Copy out the data line by line exactly, from its start to the line bearing "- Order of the", inclusive.

↓↓↓

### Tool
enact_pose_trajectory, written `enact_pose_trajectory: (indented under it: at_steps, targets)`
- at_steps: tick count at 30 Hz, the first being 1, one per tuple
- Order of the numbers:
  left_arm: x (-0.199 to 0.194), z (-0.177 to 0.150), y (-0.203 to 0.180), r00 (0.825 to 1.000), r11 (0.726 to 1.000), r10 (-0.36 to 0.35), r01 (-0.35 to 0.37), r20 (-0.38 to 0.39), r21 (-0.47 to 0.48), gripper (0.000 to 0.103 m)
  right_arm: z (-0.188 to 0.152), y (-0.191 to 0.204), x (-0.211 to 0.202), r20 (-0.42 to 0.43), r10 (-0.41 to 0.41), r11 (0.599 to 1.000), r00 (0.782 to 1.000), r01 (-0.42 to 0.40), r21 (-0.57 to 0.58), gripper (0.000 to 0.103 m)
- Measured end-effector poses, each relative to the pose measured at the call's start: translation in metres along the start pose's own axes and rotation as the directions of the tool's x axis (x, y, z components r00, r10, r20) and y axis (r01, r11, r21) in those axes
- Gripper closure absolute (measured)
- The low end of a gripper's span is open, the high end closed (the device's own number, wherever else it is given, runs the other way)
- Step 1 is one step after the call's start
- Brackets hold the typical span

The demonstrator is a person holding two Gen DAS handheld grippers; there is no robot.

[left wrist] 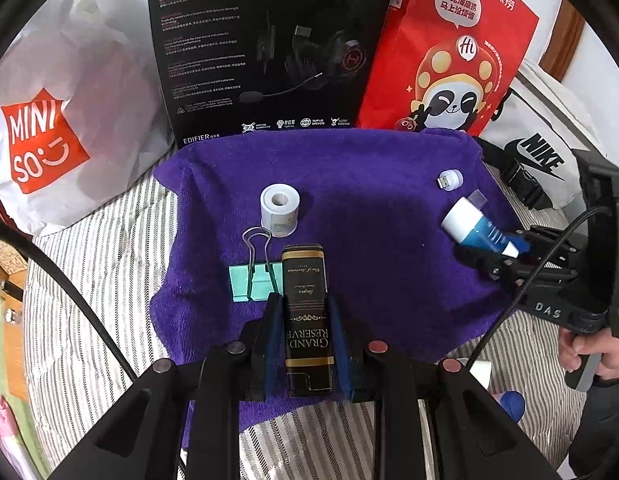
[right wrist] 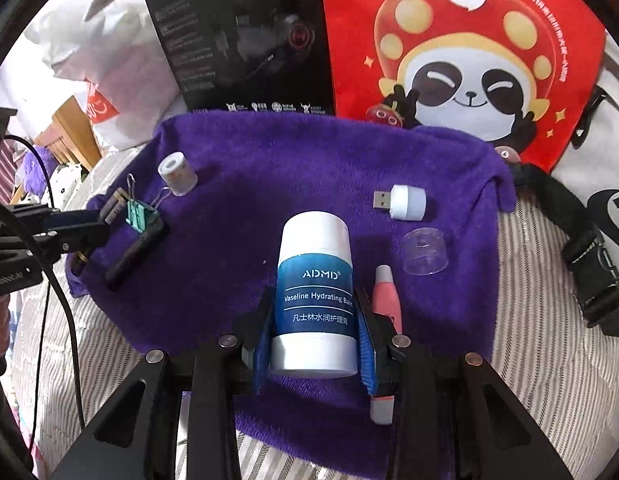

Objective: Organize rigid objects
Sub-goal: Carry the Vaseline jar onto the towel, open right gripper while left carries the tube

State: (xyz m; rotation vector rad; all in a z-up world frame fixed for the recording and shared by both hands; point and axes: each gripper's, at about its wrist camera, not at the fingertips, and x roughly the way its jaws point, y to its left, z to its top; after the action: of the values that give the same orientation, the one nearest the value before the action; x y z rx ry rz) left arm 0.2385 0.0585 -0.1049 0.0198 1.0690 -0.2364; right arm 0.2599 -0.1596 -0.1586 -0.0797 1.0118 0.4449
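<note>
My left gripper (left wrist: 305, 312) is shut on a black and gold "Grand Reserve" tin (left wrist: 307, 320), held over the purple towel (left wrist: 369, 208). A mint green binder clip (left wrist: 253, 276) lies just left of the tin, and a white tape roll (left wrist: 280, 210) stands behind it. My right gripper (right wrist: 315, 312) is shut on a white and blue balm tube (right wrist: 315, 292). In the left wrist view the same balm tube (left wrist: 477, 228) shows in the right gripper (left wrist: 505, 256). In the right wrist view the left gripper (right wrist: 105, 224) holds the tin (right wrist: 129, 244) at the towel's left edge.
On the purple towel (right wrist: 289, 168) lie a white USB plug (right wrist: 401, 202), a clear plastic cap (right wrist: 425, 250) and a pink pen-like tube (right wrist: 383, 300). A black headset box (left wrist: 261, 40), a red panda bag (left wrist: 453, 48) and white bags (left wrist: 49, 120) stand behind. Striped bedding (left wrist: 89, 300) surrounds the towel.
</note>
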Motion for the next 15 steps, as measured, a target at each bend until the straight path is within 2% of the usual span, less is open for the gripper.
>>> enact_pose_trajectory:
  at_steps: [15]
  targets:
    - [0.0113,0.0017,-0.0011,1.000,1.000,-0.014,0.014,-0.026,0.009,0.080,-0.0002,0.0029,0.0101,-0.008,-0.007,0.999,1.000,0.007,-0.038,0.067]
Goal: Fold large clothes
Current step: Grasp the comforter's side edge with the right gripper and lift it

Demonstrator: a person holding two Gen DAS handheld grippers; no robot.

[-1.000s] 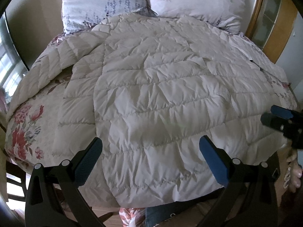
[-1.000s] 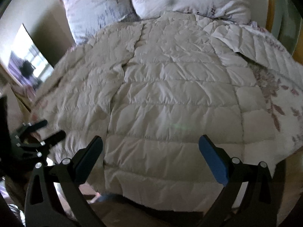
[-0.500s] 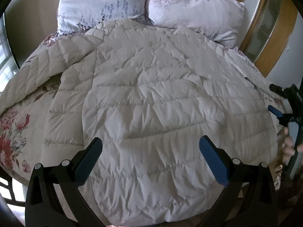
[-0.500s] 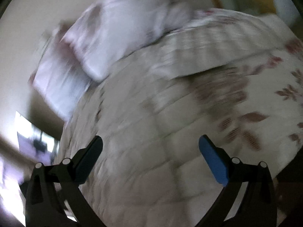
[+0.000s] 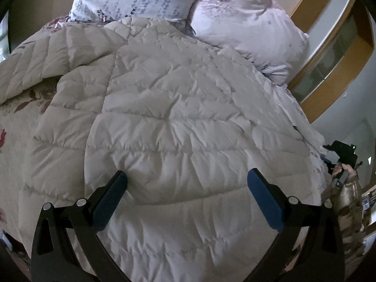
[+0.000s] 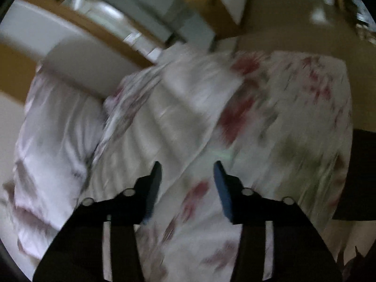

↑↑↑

[EXERCISE ANSWER]:
### Tool
enact_pose_trajectory, written `enact_pose_trajectory: (indented under it: at_steps, targets)`
- at_steps: tick count at 30 Hz, the first being 1, one per tuple
- Order of the numbers:

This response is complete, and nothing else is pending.